*** Begin section ***

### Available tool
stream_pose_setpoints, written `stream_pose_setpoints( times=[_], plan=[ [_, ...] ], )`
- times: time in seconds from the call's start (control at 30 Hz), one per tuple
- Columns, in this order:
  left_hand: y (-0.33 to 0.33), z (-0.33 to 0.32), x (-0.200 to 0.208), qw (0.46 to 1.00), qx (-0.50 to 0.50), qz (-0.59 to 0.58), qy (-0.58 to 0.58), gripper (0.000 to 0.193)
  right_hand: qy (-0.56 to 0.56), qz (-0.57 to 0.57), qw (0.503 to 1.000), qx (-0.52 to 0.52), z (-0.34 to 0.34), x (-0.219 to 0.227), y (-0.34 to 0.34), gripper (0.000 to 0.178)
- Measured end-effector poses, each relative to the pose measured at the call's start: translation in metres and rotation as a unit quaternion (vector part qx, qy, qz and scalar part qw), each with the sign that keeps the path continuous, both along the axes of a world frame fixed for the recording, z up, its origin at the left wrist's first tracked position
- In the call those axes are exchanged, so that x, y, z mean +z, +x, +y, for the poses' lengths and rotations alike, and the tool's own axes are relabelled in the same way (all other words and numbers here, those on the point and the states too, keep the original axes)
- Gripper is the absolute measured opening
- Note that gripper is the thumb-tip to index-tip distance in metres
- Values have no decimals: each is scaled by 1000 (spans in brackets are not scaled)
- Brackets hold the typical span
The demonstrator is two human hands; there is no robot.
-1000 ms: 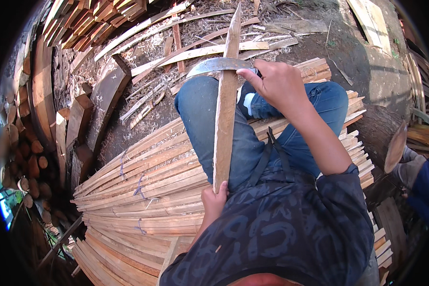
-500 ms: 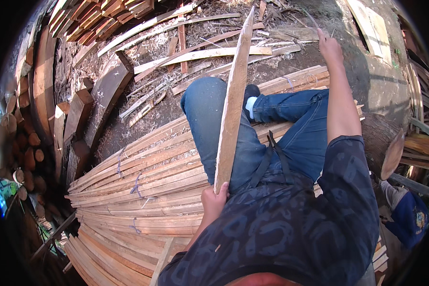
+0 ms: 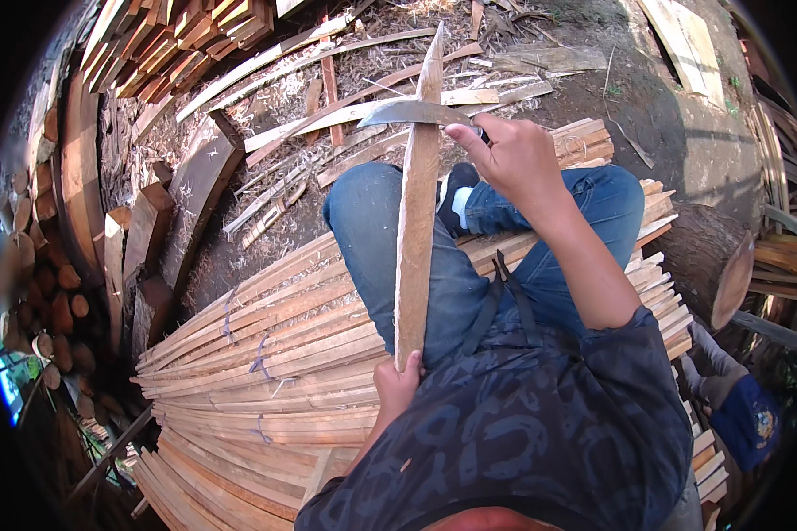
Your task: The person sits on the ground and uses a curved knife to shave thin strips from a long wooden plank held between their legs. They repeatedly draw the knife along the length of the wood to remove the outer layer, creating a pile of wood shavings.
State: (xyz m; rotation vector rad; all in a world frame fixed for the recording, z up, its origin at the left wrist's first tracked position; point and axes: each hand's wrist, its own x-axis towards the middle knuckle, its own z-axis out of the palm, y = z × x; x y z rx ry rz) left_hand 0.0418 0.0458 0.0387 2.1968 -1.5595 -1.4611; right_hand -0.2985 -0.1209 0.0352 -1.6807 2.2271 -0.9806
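My left hand (image 3: 397, 382) is closed around the near end of a long wooden stake (image 3: 416, 221), its thumb lying along the wood. The stake stands up away from me beside my left leg and tapers to a point at its far end. In my right hand (image 3: 518, 159) is a curved knife (image 3: 413, 112), gripped by its handle, which the fingers mostly hide. Its blade lies across the stake below the tapered tip, with the blade's end sticking out to the left.
Beneath my legs lie tied bundles of wooden strips (image 3: 266, 354). Thick dark timber pieces (image 3: 205, 168) stand at left, with stacked sticks (image 3: 173, 40) beyond. Shavings and loose slats (image 3: 328, 115) litter the ground ahead. A cut log (image 3: 704, 257) is at right, near a blue cloth (image 3: 746, 420).
My right hand has swung from the far right in toward the stake, bringing the knife blade across it. The left hand keeps its grip, and the stake has barely moved.
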Motion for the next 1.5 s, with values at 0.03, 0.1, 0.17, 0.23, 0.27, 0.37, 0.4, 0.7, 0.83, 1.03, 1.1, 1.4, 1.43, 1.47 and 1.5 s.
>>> stream_pose_setpoints(
  times=[0.03, 0.1, 0.17, 0.23, 0.27, 0.37, 0.4, 0.7, 0.83, 1.03, 1.1, 1.4, 1.43, 1.47, 1.5],
  plan=[
    [0, 1, -1, 1000, -3, 4, -7, 38, -5, 32, 999, 2, -8, -1, 0, 63],
    [1, 4, -3, 1000, -1, 7, -18, 38, 26, 81, 996, -9, -27, -2, -9, 65],
    [3, 5, -4, 1000, -9, -5, -18, 39, 0, 112, 994, -8, -42, -13, -26, 66],
    [2, 1, -3, 1000, -15, -13, -14, 39, 38, 123, 992, -2, -51, -18, -36, 70],
    [-1, -1, 1, 1000, -17, -16, -10, 39, 71, 75, 994, -40, -57, -18, -42, 72],
    [-4, 1, 1, 1000, -24, -16, 6, 39, 173, -83, 951, -243, -72, -61, -147, 75],
    [-1, -3, -2, 999, -36, -10, 11, 39, 214, -50, 936, -273, -58, -91, -197, 75],
    [1, -4, 5, 999, -42, -20, -16, 36, 209, -125, 957, -159, 17, -50, -90, 61],
    [7, -1, 2, 999, -49, -18, -12, 36, 99, -92, 990, -44, -6, 12, -29, 60],
    [4, 2, -2, 999, -24, -19, -15, 39, 33, 69, 997, 6, -46, 4, -32, 64],
    [3, 1, 0, 999, -27, -19, -20, 40, 68, 80, 994, 2, -51, 3, -33, 61],
    [-4, -2, 6, 998, -58, -37, -16, 39, 213, 8, 946, -244, -58, -45, -165, 70],
    [-3, 0, 5, 997, -65, -47, -21, 39, 197, 0, 935, -296, -50, -58, -192, 70],
    [0, -1, 4, 995, -66, -62, -34, 39, 195, 7, 939, -283, -52, -53, -190, 71],
    [1, 4, 6, 998, -44, -37, -39, 40, 199, 15, 942, -269, -41, -44, -183, 72]
  ],
)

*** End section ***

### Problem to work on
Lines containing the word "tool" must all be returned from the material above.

### Solution below
### Available tool
- In the call those axes are exchanged, so that x, y, z mean +z, +x, +y, for the poses' lengths and rotations alike, and the tool's own axes are relabelled in the same way (all other words and numbers here, those on the point and the states too, keep the original axes)

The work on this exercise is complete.